● WHAT THE EXERCISE ASKS
Note each line in the data below that holds "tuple", and copy it.
•••
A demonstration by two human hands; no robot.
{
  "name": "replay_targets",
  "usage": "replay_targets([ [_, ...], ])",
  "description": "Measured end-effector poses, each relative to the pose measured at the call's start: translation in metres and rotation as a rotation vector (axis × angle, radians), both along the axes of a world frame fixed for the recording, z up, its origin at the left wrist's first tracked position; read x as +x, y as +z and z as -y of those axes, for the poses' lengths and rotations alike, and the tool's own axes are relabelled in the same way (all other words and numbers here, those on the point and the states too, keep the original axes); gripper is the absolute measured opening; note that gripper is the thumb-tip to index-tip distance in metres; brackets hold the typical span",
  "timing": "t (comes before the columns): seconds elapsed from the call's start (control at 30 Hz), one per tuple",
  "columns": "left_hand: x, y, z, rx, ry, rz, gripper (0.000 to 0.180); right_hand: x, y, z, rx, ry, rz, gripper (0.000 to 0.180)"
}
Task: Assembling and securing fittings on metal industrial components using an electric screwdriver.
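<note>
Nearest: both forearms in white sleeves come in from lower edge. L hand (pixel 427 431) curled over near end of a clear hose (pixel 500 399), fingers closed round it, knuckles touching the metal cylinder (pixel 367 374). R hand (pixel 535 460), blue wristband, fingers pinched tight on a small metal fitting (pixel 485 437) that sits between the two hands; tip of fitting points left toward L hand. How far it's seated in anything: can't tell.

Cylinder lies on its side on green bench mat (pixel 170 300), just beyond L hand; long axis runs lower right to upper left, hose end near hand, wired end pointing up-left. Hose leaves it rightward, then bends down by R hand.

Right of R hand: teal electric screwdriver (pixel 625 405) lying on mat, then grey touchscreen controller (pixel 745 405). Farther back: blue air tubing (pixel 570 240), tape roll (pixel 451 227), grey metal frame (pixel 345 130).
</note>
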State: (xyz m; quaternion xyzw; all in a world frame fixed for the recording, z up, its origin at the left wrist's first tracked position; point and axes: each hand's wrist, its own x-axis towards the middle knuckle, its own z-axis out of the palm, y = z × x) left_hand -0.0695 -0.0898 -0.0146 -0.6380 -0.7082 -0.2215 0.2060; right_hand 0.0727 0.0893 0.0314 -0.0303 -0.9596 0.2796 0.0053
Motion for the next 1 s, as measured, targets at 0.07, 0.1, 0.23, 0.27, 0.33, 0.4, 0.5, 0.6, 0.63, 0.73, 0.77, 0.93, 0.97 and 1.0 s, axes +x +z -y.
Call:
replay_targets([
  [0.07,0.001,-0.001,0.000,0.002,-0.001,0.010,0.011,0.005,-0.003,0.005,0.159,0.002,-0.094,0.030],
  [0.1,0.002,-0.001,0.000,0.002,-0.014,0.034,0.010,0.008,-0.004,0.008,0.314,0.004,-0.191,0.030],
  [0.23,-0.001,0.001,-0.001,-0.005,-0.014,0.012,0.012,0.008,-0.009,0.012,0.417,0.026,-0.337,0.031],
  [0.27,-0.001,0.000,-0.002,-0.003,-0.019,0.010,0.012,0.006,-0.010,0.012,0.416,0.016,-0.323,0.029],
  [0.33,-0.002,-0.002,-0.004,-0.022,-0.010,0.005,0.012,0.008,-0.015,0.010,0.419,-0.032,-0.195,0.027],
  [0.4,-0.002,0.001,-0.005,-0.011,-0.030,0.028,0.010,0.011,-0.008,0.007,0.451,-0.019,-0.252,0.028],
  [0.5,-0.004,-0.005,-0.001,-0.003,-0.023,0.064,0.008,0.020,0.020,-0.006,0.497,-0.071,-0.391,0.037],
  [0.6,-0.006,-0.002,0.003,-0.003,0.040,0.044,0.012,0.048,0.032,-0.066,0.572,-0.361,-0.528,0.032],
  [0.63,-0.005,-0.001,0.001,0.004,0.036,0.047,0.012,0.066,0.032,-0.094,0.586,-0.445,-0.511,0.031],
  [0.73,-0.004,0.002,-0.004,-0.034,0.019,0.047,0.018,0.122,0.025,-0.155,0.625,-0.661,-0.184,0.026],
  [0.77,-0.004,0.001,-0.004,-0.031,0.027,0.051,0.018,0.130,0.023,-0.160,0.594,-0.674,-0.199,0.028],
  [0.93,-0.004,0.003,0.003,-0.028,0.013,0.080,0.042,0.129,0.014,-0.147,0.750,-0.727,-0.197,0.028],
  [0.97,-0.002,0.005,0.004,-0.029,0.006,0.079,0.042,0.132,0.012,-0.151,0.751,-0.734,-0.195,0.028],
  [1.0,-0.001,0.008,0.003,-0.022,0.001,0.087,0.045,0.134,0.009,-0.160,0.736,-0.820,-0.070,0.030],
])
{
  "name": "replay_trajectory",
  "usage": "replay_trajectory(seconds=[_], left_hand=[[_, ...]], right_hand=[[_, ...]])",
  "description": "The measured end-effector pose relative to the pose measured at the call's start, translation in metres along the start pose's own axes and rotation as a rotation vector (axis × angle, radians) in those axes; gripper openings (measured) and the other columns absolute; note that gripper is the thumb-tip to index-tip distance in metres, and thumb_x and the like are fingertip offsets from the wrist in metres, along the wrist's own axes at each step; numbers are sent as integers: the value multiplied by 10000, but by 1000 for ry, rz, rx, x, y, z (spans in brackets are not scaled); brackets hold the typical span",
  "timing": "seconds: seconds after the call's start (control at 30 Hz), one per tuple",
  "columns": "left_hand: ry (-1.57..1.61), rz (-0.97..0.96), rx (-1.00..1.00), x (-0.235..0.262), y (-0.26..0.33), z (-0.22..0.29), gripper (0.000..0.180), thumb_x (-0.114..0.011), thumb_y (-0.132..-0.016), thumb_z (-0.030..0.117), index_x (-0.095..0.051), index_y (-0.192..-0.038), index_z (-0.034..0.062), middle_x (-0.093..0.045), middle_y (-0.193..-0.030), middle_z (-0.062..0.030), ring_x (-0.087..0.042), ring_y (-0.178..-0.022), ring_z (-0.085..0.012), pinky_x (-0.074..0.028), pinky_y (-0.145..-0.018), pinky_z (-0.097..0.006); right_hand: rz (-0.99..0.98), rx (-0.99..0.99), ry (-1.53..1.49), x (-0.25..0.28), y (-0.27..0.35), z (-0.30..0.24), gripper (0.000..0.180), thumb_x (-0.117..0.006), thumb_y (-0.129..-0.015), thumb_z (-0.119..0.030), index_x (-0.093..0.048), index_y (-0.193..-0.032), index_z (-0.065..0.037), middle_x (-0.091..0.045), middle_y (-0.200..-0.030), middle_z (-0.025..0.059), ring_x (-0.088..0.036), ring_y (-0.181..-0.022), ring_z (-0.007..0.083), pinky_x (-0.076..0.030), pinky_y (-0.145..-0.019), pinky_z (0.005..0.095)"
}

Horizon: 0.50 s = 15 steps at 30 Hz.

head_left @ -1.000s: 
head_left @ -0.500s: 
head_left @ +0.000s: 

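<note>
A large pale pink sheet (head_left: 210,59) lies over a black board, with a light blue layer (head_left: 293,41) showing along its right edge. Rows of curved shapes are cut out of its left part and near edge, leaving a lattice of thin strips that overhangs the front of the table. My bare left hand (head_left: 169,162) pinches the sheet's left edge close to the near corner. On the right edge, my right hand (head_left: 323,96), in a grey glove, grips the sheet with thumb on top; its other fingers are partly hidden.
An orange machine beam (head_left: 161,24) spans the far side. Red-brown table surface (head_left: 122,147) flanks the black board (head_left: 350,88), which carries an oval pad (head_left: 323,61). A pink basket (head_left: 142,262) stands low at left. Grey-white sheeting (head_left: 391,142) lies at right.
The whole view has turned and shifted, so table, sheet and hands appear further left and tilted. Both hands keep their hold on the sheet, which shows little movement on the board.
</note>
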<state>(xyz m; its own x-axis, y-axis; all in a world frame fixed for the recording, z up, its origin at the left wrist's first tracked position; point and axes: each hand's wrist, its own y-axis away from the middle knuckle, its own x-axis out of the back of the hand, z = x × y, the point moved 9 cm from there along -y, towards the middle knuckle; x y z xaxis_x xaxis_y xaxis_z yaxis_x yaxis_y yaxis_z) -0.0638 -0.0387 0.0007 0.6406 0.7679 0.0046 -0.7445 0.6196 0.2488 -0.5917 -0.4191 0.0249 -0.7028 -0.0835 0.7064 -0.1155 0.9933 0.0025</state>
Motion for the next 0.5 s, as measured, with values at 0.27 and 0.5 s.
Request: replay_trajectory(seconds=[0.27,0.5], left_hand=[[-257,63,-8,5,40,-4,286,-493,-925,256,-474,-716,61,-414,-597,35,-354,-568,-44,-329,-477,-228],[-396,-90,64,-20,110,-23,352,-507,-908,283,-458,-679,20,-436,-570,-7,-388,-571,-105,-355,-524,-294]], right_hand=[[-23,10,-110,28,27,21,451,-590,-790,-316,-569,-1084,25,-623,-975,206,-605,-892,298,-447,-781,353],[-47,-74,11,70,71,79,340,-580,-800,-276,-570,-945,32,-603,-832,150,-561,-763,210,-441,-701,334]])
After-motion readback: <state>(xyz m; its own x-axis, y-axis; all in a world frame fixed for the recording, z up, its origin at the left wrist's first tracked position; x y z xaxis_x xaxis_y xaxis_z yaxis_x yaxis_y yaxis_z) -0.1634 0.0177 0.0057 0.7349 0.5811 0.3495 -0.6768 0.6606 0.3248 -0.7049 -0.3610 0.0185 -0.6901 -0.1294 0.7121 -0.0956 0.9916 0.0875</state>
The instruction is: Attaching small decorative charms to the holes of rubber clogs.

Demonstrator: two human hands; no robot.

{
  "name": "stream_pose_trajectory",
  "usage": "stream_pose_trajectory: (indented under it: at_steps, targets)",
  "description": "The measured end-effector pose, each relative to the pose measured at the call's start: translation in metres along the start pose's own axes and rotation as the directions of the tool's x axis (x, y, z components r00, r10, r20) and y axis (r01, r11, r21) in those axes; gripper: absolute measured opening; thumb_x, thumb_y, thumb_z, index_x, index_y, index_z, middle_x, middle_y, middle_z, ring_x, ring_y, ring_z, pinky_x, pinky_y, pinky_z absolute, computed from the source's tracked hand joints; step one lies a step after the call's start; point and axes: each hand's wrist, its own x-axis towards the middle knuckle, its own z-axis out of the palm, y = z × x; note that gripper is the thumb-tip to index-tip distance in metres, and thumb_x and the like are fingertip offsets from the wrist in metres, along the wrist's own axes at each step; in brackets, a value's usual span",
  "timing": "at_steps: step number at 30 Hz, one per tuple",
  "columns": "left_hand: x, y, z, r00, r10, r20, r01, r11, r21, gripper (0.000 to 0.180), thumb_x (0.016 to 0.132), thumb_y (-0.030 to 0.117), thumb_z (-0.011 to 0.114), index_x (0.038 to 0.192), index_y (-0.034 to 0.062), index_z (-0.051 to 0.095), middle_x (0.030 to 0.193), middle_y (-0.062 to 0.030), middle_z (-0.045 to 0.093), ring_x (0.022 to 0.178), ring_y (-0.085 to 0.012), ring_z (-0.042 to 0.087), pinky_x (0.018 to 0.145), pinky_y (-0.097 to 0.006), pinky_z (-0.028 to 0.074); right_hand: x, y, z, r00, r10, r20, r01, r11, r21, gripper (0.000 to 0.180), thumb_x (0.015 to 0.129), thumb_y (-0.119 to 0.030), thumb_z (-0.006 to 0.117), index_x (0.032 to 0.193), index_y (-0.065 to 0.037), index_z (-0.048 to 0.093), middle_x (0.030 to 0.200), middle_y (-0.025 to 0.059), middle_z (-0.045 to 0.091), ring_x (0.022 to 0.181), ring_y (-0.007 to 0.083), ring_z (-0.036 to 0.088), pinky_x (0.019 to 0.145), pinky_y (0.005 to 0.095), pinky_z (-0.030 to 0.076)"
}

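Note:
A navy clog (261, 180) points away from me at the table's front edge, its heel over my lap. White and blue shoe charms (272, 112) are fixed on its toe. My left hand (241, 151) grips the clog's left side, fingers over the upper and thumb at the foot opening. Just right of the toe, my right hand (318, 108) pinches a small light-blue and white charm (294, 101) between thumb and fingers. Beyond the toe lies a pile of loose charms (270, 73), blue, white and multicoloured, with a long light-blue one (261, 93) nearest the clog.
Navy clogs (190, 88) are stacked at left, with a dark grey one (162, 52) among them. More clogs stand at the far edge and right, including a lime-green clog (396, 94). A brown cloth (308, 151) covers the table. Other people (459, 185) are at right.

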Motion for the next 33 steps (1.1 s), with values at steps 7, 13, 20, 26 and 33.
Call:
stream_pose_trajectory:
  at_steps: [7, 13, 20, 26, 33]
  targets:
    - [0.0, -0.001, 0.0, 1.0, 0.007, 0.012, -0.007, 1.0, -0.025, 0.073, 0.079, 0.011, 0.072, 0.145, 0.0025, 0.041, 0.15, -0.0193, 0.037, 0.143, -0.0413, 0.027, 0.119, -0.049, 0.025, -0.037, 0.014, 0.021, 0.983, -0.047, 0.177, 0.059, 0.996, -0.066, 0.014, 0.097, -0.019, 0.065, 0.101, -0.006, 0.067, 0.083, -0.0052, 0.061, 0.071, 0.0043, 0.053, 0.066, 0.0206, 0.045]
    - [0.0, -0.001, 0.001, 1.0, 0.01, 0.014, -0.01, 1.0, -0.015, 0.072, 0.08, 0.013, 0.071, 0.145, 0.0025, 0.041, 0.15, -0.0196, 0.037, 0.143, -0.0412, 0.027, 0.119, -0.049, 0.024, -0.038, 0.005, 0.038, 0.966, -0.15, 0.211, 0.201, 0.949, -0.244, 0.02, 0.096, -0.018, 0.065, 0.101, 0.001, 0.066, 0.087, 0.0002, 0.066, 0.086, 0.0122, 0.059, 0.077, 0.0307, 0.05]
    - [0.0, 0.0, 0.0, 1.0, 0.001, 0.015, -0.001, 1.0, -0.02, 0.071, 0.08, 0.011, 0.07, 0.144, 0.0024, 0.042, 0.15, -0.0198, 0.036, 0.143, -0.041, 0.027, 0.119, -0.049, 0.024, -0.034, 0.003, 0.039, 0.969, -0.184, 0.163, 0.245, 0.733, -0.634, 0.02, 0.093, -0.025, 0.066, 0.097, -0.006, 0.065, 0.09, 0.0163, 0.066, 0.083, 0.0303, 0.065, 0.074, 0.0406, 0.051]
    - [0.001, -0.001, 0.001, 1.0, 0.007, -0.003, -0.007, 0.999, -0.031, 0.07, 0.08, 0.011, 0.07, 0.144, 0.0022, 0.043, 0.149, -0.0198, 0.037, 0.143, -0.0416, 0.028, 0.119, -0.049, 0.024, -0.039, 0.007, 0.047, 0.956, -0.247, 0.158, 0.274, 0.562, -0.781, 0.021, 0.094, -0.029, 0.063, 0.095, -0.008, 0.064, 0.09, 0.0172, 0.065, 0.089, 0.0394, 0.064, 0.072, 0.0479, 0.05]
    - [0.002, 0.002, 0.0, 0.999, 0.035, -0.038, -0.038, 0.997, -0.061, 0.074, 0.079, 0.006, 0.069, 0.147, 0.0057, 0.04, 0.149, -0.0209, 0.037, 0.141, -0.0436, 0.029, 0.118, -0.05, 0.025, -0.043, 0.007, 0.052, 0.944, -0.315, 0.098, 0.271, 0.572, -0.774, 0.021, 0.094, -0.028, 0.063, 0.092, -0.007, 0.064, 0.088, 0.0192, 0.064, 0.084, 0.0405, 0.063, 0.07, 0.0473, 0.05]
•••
● WORKED SOLUTION
  "timing": "t (comes before the columns): seconds elapsed from the call's start (control at 30 Hz), one per tuple",
  "timing": "seconds: seconds after the call's start (control at 30 Hz), one per tuple",
  "timing": "at_steps: step number at 30 Hz, one per tuple",

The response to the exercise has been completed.